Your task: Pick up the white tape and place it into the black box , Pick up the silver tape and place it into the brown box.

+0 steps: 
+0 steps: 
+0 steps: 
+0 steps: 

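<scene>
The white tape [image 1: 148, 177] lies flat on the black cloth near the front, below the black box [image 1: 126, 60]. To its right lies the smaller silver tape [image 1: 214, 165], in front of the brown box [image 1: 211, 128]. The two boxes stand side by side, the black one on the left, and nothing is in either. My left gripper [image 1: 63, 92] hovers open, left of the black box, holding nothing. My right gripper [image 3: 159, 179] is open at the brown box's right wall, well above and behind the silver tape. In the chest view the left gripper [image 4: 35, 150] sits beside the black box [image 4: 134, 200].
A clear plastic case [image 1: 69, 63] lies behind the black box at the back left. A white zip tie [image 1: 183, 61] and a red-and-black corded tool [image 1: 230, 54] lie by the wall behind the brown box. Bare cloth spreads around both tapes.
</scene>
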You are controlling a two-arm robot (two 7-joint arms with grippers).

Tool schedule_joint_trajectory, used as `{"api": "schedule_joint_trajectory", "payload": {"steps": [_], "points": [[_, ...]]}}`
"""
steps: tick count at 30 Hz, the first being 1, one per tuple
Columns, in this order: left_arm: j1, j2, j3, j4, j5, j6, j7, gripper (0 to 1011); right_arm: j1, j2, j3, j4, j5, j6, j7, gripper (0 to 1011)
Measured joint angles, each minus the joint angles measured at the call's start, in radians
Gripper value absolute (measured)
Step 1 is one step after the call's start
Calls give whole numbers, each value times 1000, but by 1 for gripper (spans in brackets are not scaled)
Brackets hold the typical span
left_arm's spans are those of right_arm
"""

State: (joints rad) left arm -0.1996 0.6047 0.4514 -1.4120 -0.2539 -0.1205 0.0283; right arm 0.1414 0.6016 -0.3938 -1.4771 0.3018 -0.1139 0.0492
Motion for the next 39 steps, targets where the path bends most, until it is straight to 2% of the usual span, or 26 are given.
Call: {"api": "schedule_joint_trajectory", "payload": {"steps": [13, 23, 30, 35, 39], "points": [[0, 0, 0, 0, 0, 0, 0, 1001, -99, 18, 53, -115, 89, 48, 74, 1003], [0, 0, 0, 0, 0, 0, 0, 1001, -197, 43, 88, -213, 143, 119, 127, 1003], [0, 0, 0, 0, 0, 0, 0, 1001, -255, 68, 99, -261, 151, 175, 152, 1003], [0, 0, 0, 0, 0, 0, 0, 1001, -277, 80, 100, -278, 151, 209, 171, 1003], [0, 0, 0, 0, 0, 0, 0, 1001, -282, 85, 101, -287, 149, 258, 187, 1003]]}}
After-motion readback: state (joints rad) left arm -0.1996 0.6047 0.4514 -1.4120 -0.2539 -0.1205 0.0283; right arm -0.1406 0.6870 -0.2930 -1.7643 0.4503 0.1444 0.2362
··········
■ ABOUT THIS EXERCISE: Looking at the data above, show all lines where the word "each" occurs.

■ TASK OUTPUT:
Measured joint angles, each minus the joint angles measured at the call's start, in radians
Calls give whole numbers, each value times 1000, but by 1 for gripper (spans in brackets are not scaled)

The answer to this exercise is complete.